→ Task item
Lift out, unaltered, the lines of the material below between the line holding "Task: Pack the" and the line holding "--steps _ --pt", counting both.

══════

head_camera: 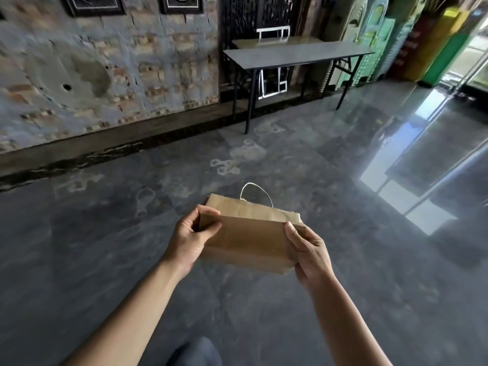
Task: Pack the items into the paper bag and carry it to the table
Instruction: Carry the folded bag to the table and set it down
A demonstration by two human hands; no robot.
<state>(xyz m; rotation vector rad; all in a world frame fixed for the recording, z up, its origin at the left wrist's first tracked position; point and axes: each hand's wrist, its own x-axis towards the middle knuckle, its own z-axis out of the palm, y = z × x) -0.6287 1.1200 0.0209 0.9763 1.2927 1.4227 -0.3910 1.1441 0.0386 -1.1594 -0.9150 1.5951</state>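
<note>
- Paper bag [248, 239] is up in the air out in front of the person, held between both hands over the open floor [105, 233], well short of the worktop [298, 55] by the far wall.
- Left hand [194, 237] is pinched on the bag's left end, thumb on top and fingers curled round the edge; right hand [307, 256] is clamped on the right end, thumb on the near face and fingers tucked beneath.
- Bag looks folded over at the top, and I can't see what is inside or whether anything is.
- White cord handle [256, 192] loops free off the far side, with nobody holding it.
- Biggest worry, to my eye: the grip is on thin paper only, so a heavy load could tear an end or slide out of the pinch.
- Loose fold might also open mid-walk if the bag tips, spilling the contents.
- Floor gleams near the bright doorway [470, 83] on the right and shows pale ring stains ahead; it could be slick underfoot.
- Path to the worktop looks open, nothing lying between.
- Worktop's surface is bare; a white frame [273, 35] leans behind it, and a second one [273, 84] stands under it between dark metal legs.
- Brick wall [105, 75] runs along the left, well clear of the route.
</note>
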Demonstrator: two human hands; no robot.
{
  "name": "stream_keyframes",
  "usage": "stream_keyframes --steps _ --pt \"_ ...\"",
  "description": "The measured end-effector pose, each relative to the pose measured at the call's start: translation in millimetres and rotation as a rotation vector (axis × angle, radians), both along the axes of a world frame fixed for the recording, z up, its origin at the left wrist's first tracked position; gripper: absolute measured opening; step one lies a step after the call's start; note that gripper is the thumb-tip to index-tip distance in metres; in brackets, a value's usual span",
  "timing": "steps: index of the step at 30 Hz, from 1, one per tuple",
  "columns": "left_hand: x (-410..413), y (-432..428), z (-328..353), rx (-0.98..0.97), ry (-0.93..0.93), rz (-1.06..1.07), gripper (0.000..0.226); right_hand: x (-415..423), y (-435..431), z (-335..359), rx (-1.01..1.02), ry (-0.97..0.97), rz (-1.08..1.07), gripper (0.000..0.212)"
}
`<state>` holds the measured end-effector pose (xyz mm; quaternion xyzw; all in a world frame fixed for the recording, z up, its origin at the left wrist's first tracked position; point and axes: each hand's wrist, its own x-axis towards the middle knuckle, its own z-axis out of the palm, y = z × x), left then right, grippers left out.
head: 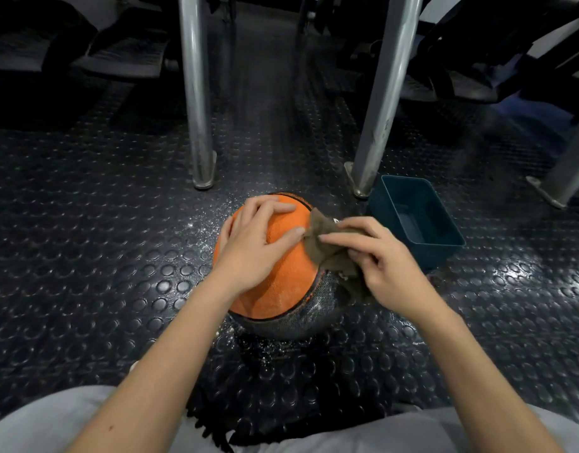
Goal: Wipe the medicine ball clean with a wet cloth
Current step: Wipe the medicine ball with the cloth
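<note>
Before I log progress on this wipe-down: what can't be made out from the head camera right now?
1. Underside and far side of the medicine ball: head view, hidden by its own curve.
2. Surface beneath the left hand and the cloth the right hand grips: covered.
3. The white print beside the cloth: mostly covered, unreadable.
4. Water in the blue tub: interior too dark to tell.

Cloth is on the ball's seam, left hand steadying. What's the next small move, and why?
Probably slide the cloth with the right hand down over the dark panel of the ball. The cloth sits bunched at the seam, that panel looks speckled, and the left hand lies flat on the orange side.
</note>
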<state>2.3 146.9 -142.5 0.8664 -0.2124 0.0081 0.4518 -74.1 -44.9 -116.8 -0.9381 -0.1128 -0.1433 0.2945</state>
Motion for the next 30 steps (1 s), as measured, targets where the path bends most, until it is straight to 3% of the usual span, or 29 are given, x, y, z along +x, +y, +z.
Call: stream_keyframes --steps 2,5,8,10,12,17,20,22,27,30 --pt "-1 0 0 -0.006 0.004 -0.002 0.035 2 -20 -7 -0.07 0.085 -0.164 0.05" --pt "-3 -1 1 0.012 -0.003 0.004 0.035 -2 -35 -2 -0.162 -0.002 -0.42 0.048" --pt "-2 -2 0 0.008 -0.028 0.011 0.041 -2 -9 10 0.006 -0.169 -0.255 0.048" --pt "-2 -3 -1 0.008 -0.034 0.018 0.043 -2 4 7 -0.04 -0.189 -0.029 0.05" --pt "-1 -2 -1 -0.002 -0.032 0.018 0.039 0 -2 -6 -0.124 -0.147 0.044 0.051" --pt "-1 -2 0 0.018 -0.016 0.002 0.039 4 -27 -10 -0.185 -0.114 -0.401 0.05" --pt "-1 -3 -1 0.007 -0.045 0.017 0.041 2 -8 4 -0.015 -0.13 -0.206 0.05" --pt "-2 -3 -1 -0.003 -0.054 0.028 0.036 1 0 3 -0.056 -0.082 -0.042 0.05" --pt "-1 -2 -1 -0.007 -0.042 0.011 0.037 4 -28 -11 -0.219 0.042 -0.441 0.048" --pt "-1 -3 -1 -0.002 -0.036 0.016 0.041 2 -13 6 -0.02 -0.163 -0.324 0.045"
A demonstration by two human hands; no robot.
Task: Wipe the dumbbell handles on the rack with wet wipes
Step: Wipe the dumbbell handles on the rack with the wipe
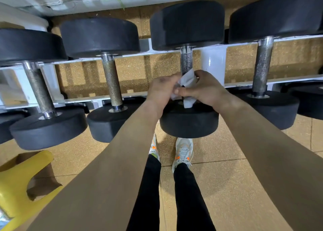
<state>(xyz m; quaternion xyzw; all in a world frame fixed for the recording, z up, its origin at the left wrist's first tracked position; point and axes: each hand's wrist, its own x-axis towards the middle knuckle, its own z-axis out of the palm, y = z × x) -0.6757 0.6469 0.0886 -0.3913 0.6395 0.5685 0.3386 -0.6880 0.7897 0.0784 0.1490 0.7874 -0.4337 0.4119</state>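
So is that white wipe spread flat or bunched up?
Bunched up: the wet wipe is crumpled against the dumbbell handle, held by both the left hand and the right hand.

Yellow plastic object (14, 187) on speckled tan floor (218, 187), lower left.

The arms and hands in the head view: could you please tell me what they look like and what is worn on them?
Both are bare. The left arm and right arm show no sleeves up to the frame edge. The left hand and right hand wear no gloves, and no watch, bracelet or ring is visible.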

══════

→ Result
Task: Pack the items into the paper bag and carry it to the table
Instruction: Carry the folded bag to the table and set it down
A demonstration by two human hands; no robot.
<state>(xyz m; rotation vector rad; all in a world frame fixed for the recording, z up, its origin at the left wrist's first tracked position; point and axes: each hand's wrist, its own x-axis towards the middle knuckle, its own z-axis out of the palm, y = z × x) -0.6287 1.1200 0.0209 0.9763 1.2927 1.4227 -0.3910 1.1441 0.0386 -1.1594 -0.9150 1.5951</state>
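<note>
- Paper bag [248, 239] is up in the air out in front of the person, held between both hands over the open floor [105, 233], well short of the worktop [298, 55] by the far wall.
- Left hand [194, 237] is pinched on the bag's left end, thumb on top and fingers curled round the edge; right hand [307, 256] is clamped on the right end, thumb on the near face and fingers tucked beneath.
- Bag looks folded over at the top, and I can't see what is inside or whether anything is.
- White cord handle [256, 192] loops free off the far side, with nobody holding it.
- Biggest worry, to my eye: the grip is on thin paper only, so a heavy load could tear an end or slide out of the pinch.
- Loose fold might also open mid-walk if the bag tips, spilling the contents.
- Floor gleams near the bright doorway [470, 83] on the right and shows pale ring stains ahead; it could be slick underfoot.
- Path to the worktop looks open, nothing lying between.
- Worktop's surface is bare; a white frame [273, 35] leans behind it, and a second one [273, 84] stands under it between dark metal legs.
- Brick wall [105, 75] runs along the left, well clear of the route.
</note>
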Demonstrator: two human hands; no robot.
{
  "name": "stream_keyframes",
  "usage": "stream_keyframes --steps _ --pt \"_ ...\"",

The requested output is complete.